Mais à quoi joue la SNCF ?

La SNCF fait fort en cette fin d'année / Pixabay
30 novembre 2017
Par Benoit Hanrot
La SNCF ne se fait pas que des amis en ce moment. La compagnie de transports ferroviaires est dans le collimateur de deux types d’usagers : les détenteurs d’un abonnement TGV Max et les usagers du Centre-Val de Loire. Décryptage :

L’agacement des abonnés TGV Max 

S’il y a bien une chose qu’il faut prévoir à tout prix plusieurs semaines voire plusieurs mois en avance, ce sont nos trajets en train pour les grandes vacances. Malheureusement parfois, cela ne suffit pas. Ces derniers jours, plusieurs jeunes abonnés TGV Max sont tombés des nues en découvrant qu’ils ne pourraient pas profiter de leur abonnement pour les fêtes de fin d’année. En effet, la SNCF a décidé de faire jouer sa communication. 

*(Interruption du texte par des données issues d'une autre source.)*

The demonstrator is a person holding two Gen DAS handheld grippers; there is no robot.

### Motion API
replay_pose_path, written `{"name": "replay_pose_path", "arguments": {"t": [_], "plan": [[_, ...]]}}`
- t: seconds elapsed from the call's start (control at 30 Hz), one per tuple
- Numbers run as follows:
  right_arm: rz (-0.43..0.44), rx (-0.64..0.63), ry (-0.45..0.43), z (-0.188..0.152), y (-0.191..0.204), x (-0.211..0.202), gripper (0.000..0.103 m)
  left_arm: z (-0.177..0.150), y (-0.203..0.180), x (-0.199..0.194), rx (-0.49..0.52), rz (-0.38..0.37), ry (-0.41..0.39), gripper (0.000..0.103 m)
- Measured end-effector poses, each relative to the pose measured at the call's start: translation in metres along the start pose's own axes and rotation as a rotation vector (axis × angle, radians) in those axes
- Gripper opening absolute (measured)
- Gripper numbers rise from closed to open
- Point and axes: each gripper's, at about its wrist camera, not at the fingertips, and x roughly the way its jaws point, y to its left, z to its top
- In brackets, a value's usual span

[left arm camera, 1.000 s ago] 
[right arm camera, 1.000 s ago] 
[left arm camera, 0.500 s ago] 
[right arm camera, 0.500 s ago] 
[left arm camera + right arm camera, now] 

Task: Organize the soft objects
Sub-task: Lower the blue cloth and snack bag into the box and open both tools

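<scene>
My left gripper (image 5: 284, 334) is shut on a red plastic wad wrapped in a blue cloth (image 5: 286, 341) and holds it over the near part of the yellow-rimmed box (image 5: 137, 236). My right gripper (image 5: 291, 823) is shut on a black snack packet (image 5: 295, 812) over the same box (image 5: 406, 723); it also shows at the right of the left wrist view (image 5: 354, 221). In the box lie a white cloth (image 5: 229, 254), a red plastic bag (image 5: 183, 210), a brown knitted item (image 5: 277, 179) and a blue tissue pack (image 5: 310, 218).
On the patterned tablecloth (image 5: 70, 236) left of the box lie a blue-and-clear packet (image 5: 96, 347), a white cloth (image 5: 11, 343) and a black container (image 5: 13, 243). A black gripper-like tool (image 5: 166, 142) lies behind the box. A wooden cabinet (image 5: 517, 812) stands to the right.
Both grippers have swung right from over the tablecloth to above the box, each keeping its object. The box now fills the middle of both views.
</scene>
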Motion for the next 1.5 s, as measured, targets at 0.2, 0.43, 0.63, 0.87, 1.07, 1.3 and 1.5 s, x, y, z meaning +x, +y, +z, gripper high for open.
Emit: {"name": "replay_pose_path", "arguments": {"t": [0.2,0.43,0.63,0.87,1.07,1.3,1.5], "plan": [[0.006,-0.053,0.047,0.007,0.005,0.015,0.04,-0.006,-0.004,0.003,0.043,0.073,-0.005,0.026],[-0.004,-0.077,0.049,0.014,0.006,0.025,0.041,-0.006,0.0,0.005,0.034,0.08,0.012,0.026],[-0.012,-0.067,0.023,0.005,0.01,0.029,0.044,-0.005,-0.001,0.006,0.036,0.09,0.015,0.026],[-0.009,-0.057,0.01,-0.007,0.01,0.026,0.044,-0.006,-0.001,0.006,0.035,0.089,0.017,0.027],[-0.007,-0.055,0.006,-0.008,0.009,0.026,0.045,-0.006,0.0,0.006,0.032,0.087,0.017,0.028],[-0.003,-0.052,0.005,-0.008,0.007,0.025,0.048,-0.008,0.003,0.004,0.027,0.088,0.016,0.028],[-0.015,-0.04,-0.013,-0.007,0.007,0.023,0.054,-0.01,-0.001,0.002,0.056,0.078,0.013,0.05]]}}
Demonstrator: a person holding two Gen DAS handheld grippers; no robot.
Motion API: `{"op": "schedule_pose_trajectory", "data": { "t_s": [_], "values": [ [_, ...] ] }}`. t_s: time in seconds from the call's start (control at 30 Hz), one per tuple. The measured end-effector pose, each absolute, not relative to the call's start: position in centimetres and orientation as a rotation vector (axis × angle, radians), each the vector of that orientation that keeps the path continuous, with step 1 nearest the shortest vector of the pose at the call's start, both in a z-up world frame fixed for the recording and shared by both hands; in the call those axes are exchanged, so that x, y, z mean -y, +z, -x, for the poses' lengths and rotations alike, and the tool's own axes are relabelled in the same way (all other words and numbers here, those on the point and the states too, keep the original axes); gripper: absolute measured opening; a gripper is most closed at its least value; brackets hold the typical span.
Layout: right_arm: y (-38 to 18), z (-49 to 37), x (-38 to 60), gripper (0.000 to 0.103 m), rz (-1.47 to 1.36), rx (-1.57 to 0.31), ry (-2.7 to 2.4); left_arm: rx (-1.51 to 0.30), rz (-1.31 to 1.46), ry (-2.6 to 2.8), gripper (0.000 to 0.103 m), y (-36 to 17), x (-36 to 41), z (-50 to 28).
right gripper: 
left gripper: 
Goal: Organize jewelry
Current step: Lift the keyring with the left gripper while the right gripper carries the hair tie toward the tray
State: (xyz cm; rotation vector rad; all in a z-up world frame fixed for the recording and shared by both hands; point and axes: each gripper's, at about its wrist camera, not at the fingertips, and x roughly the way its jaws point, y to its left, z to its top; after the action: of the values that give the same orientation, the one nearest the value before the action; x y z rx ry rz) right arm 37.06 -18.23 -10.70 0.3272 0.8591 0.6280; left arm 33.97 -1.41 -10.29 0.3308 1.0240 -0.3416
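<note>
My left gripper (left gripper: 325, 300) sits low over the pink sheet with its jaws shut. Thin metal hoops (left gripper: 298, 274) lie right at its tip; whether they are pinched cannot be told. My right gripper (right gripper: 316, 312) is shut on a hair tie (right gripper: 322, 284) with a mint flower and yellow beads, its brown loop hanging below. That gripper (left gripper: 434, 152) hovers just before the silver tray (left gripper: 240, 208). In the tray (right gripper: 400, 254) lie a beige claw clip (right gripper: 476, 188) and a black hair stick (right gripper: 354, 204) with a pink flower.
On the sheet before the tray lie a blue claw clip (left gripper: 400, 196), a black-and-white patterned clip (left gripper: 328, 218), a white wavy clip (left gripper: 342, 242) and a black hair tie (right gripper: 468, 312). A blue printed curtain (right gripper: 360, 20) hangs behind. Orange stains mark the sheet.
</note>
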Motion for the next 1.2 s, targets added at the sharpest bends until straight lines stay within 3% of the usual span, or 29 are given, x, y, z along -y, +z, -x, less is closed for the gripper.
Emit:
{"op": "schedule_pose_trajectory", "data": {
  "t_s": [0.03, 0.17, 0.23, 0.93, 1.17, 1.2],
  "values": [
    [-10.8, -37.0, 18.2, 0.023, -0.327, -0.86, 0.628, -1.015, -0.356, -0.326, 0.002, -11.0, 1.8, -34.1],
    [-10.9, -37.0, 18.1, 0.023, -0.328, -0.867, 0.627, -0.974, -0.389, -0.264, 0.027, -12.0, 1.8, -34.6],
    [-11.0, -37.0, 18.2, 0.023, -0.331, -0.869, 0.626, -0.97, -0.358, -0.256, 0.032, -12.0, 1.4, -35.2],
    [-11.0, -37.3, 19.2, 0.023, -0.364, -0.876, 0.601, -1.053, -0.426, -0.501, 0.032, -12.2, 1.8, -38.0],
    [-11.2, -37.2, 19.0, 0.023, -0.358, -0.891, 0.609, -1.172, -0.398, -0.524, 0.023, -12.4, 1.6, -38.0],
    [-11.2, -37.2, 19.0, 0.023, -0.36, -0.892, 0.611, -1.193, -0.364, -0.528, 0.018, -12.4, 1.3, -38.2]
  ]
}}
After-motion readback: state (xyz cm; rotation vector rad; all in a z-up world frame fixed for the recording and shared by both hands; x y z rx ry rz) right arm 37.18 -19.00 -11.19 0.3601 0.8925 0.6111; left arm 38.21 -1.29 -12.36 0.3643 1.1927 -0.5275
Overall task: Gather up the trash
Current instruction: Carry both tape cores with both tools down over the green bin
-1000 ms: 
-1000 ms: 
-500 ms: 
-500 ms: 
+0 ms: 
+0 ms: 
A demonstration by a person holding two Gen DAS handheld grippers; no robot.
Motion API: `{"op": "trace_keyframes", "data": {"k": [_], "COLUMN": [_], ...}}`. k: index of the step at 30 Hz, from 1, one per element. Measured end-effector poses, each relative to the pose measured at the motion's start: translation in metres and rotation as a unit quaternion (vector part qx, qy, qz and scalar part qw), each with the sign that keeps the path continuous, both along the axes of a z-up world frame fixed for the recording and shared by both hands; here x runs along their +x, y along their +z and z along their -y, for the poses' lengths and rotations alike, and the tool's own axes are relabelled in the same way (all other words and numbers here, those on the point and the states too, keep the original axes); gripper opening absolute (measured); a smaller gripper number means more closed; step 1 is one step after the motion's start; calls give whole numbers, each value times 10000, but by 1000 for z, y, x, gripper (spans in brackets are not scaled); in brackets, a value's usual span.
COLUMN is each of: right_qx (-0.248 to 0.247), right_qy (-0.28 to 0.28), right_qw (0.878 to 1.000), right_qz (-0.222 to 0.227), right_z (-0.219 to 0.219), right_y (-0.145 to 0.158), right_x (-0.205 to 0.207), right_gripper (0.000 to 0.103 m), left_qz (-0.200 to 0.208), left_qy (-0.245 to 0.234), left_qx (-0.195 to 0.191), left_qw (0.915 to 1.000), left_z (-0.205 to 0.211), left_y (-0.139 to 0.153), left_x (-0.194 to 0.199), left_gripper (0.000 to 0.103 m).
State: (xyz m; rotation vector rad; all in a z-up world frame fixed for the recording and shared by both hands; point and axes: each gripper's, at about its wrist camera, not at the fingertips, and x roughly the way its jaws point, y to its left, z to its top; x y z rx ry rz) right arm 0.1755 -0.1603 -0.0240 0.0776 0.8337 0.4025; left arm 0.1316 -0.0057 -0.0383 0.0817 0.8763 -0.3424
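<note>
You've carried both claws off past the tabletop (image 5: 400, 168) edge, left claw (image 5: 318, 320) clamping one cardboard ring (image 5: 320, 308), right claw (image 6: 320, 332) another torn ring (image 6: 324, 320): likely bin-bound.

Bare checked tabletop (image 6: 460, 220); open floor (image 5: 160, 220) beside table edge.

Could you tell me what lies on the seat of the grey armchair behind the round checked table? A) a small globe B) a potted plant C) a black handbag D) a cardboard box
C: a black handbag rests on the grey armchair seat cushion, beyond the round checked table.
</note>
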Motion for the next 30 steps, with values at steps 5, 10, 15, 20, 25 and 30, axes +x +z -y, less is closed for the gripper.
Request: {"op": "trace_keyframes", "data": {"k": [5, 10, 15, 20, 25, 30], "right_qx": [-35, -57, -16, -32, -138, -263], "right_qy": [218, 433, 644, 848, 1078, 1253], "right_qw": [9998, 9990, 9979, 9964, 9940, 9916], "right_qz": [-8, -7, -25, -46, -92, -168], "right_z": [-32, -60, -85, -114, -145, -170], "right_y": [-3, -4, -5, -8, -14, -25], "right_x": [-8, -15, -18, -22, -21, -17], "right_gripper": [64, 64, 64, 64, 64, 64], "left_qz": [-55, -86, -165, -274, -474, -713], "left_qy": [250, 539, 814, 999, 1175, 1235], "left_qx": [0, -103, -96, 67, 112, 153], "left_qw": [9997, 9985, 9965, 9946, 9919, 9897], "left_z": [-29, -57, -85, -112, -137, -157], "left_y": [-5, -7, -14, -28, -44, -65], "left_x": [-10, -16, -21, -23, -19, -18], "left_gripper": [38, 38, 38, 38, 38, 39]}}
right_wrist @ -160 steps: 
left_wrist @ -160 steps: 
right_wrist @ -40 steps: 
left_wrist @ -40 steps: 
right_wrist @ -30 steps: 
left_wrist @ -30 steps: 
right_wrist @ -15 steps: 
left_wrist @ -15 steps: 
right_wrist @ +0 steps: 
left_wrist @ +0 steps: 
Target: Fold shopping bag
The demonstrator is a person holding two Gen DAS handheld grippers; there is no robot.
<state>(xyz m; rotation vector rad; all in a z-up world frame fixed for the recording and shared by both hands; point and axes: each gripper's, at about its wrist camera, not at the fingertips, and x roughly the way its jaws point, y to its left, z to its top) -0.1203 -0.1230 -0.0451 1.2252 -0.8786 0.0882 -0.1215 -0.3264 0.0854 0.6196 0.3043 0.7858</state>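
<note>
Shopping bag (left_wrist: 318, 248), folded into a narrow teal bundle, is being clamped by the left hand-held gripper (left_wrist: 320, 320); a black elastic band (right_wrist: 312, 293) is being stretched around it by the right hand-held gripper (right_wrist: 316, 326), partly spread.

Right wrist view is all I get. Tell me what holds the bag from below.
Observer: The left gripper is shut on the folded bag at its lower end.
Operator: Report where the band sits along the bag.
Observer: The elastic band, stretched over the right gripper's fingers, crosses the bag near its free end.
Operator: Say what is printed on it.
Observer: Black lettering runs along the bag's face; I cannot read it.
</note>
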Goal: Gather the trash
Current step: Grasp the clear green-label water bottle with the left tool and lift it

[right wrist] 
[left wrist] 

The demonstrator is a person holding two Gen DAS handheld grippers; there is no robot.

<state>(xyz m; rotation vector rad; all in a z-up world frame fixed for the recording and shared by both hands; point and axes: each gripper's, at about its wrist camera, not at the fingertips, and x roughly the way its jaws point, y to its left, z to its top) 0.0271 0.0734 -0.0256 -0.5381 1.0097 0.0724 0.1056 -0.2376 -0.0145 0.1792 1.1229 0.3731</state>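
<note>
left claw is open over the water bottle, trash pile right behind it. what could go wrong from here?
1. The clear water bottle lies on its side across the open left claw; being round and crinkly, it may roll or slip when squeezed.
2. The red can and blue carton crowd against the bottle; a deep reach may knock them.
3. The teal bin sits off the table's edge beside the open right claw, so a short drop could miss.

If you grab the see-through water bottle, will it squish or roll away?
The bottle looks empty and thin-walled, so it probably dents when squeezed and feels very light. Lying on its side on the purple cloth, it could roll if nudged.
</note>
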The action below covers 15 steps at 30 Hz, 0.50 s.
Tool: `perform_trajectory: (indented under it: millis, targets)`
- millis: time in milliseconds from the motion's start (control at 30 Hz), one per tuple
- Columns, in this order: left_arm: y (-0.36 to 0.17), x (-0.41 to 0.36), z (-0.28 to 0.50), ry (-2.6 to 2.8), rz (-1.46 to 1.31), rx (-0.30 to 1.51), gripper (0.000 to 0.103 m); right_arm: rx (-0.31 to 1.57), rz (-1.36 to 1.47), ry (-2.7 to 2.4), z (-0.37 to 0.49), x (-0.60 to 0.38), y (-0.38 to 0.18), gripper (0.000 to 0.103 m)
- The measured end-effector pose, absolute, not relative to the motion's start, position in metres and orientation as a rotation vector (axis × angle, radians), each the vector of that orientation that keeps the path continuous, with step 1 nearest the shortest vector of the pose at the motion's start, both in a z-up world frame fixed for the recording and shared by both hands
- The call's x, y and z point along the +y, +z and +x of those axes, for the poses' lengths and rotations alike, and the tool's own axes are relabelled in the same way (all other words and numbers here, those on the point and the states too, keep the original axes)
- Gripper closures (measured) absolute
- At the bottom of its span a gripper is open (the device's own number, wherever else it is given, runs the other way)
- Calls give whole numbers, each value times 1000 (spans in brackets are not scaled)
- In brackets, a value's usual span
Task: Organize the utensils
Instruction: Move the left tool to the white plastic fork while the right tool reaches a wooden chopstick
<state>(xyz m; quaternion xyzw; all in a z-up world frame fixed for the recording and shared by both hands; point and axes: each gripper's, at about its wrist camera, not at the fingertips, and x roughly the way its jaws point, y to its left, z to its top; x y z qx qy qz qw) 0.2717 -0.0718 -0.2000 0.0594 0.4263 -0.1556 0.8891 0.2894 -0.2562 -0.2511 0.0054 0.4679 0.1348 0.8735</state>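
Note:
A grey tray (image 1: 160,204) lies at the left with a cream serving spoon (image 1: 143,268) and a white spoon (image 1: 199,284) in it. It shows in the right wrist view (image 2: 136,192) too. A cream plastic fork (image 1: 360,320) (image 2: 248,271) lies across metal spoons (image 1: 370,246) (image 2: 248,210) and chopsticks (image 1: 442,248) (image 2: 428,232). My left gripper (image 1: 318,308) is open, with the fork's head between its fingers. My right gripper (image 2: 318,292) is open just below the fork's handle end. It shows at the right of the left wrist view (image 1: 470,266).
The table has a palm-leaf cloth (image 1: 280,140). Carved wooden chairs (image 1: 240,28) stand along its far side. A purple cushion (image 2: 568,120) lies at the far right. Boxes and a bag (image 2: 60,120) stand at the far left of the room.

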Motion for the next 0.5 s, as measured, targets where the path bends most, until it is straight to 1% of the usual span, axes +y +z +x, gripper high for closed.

Elle confirme « qu’elle ne garantit pas une place à chaque train. Si le train est complet, il n’y a rien à vendre ». De plus, l’entreprise s’est montrée ferme à propos de ces abonnés TGV Max en confirmant que « pour 80 euros d’abonnement par mois, il n’était pas question qu’ils partent aux mêmes horaires que les autres ».

La colère des usagers de la région Centre-Val de Loire

On appelle cela une semaine galère. Lundi et mardi, les usagers des lignes Orléans – Paris et Orléans – Bourges ont dû prendre le train en gare des Aubrais en raison d’un aiguillage endommagé à la sortie d’Orléans-Centre. Une fois les réparations faîtes, les voyageurs étaient en droit de pouvoir profiter d’une fin de semaine… normale. Ce ne sera finalement pas le cas. En effet, un mouvement de grève des cheminots, qui débute ce jeudi soir, va perturber la circulation des trains de la région jusqu’à… lundi matin. Plusieurs lignes vont connaître des perturbations telles que Orléans – Paris, Bourges – Paris et Nogent-le-Rotrou – Paris.

L’ulcération des usagers de la ligne Chartres – Paris

Les usagers de cette ligne n’en reviennent pas. Durant le weekend du 6 – 7 janvier, l’habituel TER qui met en moyenne 1h à 1h15 pour rejoindre les deux villes, sera supprimé. De plus, des travaux sont prévus au même moment en gare de Clamart. Ce qui entraînera une interruption totale du trafic entre Montparnasse et Versailles-Chantier.

Mais au-delà des trajets proposés qui vont mettre plus de temps, c’est le prix des voyages qui ulcère les voyageurs : en effet, les tarifs affichés sont parfois triplés (comptez près de 50 euros contre 16 euros habituellement). Une situation embarrassante quand on sait que la ligne TER Paris – Chartres – Le Mans est l’une qui cumule le plus de retards.